▶ [Work instruction] Each line in the records below that has the word "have" should be copied.
[[ Information supplied open ]]
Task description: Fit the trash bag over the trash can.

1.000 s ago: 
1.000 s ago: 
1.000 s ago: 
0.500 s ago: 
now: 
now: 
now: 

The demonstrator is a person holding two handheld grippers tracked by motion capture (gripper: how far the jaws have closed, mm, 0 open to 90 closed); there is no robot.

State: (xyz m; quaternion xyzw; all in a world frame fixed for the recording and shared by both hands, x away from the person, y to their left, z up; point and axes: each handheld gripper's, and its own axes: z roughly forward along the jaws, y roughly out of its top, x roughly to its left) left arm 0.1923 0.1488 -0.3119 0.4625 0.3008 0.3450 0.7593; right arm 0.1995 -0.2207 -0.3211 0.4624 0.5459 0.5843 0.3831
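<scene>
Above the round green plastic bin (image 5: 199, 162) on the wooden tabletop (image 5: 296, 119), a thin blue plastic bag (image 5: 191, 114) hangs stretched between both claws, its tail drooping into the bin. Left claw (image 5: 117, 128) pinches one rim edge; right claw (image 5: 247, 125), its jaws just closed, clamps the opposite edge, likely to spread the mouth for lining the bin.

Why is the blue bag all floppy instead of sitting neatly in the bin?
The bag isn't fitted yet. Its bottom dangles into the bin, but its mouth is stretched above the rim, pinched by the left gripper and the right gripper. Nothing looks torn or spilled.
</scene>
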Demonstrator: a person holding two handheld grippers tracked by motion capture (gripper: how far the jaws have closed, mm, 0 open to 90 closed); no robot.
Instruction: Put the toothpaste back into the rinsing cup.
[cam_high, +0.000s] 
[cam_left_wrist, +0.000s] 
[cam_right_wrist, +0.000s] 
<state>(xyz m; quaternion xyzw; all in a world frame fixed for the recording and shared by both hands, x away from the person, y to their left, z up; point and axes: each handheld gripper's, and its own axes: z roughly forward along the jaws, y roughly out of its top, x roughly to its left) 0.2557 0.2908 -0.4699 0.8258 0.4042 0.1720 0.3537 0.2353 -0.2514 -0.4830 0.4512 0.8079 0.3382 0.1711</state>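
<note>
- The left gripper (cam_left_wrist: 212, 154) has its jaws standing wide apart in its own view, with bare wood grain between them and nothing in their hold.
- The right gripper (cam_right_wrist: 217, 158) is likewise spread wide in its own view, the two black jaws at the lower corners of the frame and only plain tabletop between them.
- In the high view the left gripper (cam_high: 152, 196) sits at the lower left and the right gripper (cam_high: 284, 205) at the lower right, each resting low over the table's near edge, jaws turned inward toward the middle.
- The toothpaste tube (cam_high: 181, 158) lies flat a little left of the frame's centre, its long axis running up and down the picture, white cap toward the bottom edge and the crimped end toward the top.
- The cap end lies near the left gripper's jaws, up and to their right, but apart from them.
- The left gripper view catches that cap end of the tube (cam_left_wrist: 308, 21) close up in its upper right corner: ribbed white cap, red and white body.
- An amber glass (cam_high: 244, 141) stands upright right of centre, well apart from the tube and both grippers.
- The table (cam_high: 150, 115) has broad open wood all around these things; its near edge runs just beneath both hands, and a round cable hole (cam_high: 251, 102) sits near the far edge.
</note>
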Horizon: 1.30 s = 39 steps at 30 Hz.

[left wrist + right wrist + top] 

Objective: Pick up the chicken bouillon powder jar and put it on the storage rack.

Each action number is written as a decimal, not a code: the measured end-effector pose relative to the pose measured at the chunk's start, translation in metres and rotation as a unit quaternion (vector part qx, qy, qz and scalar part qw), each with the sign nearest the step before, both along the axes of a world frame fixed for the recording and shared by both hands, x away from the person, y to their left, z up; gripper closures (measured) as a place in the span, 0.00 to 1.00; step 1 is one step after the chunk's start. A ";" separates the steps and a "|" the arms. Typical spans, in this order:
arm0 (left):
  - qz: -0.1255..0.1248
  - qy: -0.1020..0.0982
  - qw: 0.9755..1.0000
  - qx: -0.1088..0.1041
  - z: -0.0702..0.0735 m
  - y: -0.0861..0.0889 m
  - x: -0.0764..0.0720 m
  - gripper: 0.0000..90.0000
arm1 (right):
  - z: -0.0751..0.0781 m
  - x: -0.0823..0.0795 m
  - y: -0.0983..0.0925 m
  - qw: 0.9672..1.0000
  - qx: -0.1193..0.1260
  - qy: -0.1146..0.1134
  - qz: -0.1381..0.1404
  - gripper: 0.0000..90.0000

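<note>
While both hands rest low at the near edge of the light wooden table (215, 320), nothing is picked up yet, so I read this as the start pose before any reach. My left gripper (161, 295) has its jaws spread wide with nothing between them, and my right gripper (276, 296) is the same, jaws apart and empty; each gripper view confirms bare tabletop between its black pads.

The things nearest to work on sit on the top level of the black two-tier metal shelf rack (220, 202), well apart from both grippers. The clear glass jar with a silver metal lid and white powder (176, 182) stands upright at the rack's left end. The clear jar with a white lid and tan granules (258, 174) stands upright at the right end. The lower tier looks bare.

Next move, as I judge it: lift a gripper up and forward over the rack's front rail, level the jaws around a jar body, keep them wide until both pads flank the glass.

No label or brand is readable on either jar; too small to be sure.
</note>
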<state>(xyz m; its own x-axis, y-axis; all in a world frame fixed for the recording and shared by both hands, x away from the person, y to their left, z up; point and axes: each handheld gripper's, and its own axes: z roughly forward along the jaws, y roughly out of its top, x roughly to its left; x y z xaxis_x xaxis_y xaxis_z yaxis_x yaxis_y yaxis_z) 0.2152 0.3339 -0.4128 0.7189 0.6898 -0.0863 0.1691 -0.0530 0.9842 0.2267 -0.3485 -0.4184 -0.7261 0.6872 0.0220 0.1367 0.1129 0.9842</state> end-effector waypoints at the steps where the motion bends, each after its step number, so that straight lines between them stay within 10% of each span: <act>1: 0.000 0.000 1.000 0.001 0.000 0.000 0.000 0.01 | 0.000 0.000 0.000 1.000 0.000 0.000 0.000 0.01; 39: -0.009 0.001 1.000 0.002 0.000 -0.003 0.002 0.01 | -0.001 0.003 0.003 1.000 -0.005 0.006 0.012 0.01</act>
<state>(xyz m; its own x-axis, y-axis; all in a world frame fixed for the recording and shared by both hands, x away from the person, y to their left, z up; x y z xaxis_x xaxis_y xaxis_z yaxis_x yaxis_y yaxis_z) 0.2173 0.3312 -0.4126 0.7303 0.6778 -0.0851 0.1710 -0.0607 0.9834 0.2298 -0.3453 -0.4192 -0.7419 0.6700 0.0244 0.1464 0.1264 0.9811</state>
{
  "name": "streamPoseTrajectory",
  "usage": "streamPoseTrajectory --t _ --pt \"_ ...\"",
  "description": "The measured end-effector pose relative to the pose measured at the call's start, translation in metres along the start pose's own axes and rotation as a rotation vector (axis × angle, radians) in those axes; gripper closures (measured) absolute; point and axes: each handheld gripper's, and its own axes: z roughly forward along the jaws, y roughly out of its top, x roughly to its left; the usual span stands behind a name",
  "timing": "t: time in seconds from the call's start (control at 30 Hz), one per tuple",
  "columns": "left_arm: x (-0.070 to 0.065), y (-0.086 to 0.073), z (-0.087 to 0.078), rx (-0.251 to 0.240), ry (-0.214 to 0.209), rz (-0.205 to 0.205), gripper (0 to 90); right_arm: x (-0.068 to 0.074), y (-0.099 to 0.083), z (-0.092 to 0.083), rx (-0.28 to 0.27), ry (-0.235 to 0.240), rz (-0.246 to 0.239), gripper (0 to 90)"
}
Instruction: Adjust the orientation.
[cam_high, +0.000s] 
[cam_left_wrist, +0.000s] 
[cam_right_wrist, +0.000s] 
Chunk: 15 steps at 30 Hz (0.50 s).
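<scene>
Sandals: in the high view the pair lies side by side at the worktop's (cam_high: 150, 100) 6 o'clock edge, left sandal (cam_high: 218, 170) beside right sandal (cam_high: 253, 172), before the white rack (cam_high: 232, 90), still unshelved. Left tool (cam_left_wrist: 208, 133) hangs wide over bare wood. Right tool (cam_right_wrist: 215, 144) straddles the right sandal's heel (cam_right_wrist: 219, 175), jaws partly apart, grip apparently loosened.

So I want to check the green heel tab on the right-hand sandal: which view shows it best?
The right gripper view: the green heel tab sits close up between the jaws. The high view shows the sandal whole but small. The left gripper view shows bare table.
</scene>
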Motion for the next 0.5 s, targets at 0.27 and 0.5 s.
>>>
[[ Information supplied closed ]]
▶ [Solution to this task]
The demonstrator is a person holding two handheld grippers tracked by motion capture (gripper: how far the jaws have closed, mm, 0 open to 90 closed); there is no robot.
Demonstrator: a person holding two handheld grippers tracked by motion capture (gripper: how far the jaws have closed, mm, 0 open to 90 closed); no robot.

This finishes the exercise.